Dal profondo del suo abisso Euridice ci fa entrare nel laboratorio segreto della scrittura. Se il mito di Orfeo è il racconto dell’ispirazione generatrice, dello strazio poetico, qui veniamo posti dinanzi a un capovolgimento dei suoi canoni interpretativi. È Euridice la protagonista, la vera artefice, e mentre tesse la tela dei ricordi, tra rivendicazioni risentite e erotiche malinconie, sta in realtà ribadendo il suo ruolo attivo dentro i meccanismi della creazione artistica. La voce di tutte le muse, di tutti gli oggetti contemplati e rifatti dagli artisti, risuona nelle sue parole mostrandoci quel che il pubblico non ama vedere: l’arte non è che menzogna. E i poeti soltanto strumenti, vuoti prestatori di voce il cui bel canto non è che la maschera, l’ignaro belletto del nulla. È evidente: siamo dentro un territorio sotterraneo e vergognoso, in cui lei medesima soltanto ora trova il coraggio di muoversi con assoluta padronanza. E può farlo proprio perché è confinata nell’ombra senza fine, dove nessuno può ascoltarla, dove persino il suo muto interlocutore è un’assenza misteriosa, impalpabile, illusoria. L’inconsistenza corporea rende però il suo incedere libero e sicuro: nessuno parrebbe ascoltarla, ma essa non necessita crediti di attenzione, perché ci dice una verità che sta ben oltre la finzione degli incanti lirici che vige tra i vivi. La sua immersione irreversibile l’ha resa libera, sebbene il disincanto abbia il suo prezzo. Anche i morti non hanno scampo, perché non vi è alcun oblio, alcuna dimenticanza, alcuna redenzione. Nel sottosuolo continua a non esservi scopo né verità. Né c’è posto per l’illusione e l’ipocrisia estetica che dilettano il mondo dei vivi.

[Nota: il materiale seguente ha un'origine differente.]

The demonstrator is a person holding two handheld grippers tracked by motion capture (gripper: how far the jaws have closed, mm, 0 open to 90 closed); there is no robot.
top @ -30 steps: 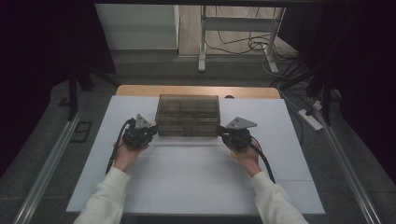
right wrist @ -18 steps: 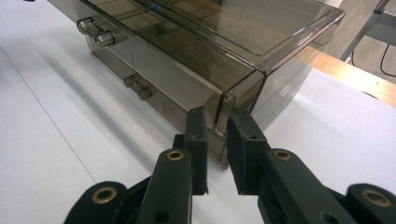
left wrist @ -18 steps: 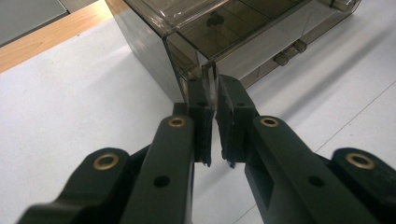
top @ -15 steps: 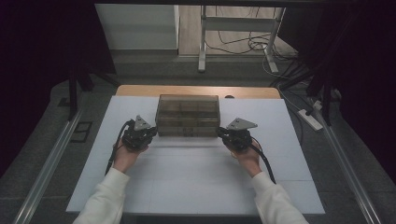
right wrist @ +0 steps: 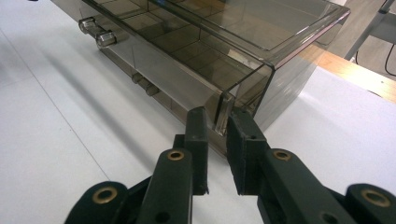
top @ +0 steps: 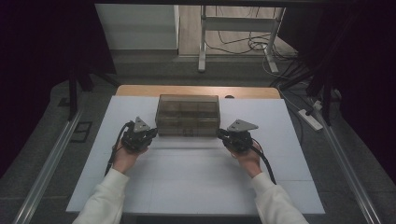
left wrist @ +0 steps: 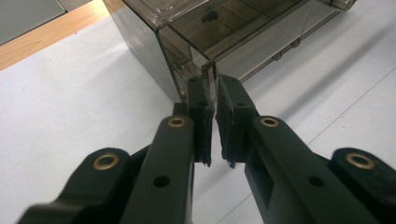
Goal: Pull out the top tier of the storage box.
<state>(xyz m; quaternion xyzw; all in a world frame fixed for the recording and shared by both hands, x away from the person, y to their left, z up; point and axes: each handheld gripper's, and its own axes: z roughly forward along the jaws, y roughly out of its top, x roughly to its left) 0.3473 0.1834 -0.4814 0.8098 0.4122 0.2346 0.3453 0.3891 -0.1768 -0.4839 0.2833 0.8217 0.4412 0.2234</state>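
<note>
A smoky see-through drawer box (top: 188, 114) stands at the back middle of the white table (top: 196, 182). My left gripper (top: 152, 132) is at its front left corner. In the left gripper view the jaws (left wrist: 214, 95) are shut on the thin upright edge of the box (left wrist: 233, 28). My right gripper (top: 222, 134) is at the front right corner. In the right gripper view its jaws (right wrist: 217, 119) straddle the corner edge of the box (right wrist: 210, 37), with a narrow gap still showing on one side. Drawer knobs (right wrist: 95, 30) stick out of the front.
A wooden strip (top: 140, 90) runs behind the white top. Metal rails (top: 51, 158) flank the table on both sides. A power strip (top: 310, 119) lies on the floor at the right, and a stand with cables (top: 201, 46) is behind.
</note>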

Euridice e la sua morte continuano ad alimentare il canto di Orfeo, perché la perdita e la mancanza sono la materia stessa della poesia. Con l’egoismo di tutti gli artisti lui tenta di andare a riprenderla per conoscere la verità della casa dei morti. Ma lì dentro una luce ugualmente fioca non lascia trapelare alcunché: motivo per cui la distanza non va colmata, anzi va preservata. Ed è questo l’estremo sacrificio, la definitiva rinuncia. Nessun amore è più forte di quello di lei che è morta. Di lei che sceglie di tenere separati il mondo di sopra e quello di sotto, le parole e il loro oggetto. Da quest’inganno si genera l’arte.

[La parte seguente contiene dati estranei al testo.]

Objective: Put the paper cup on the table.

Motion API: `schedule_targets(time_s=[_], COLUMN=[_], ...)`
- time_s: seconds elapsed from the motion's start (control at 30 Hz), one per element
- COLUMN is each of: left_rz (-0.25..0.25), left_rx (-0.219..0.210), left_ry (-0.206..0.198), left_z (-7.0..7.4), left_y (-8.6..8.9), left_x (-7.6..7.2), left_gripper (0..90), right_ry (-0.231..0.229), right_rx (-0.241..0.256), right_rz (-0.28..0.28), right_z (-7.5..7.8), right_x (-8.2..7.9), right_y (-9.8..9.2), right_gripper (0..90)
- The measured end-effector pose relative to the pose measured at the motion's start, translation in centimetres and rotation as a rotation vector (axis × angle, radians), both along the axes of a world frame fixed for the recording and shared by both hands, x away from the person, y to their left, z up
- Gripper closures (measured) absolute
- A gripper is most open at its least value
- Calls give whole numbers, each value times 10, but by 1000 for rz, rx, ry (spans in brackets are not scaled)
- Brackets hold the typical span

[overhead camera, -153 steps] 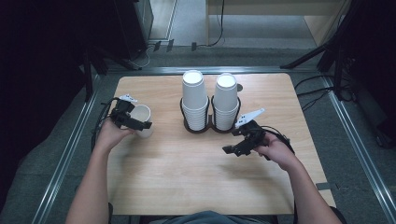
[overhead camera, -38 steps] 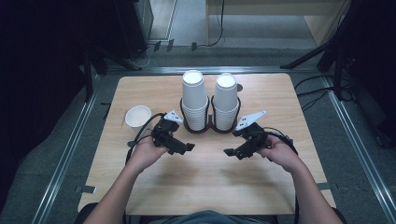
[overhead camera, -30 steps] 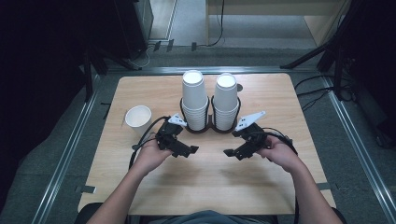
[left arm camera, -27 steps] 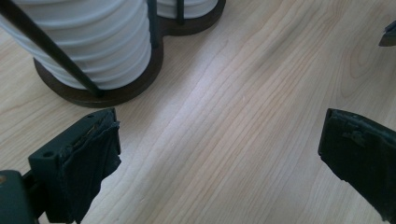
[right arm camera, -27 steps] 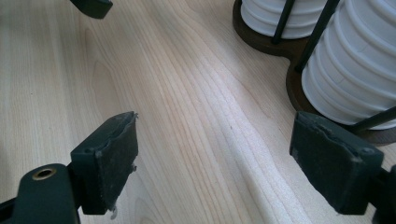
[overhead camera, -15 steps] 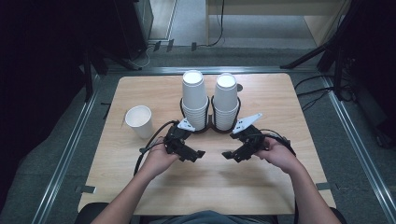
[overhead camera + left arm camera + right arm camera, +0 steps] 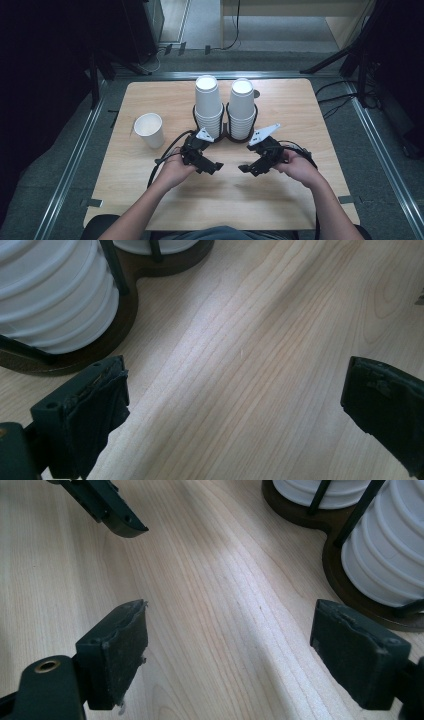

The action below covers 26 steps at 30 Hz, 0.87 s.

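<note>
While both grippers gape empty, left gripper [image 7: 216,166] and right gripper [image 7: 245,169] flank white ribbed cup stacks [image 7: 55,295] (lone cup [image 7: 149,130] far left in high view).

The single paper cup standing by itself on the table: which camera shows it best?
The high view: the single cup stands whole and upright, apart from both stacks. The two gripper views face the table and the holder's stacked cups instead.

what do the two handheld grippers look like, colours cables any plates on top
Both the left gripper and the right gripper are black, each with two blocky jaws faced in worn dark pads. Each carries a pale grey three-cornered plate on top and trails a black cable. The person's forearms are bare, no sleeves visible.
</note>
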<state>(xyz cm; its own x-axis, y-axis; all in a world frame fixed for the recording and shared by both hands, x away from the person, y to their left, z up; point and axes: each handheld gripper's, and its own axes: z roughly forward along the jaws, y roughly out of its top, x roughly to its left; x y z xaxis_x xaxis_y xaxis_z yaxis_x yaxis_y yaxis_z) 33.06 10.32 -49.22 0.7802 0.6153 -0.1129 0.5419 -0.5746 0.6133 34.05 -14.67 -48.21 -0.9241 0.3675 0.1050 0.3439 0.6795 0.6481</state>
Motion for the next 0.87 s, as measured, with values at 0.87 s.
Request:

Tra l’amore e la morte c’è il vuoto di una soglia che un corpo di donna giovane attraversa, in cui essa si muove, riflette e ricorda. Questo corpo è un oggetto magico. Presta la voce a parole che sono finalmente libere da costrizioni e illusioni. Eppure lo spazio di questa scena non è che un sogno. Il sogno di un fantasma che svanisce, di un’ombra che sceglie di restare tale.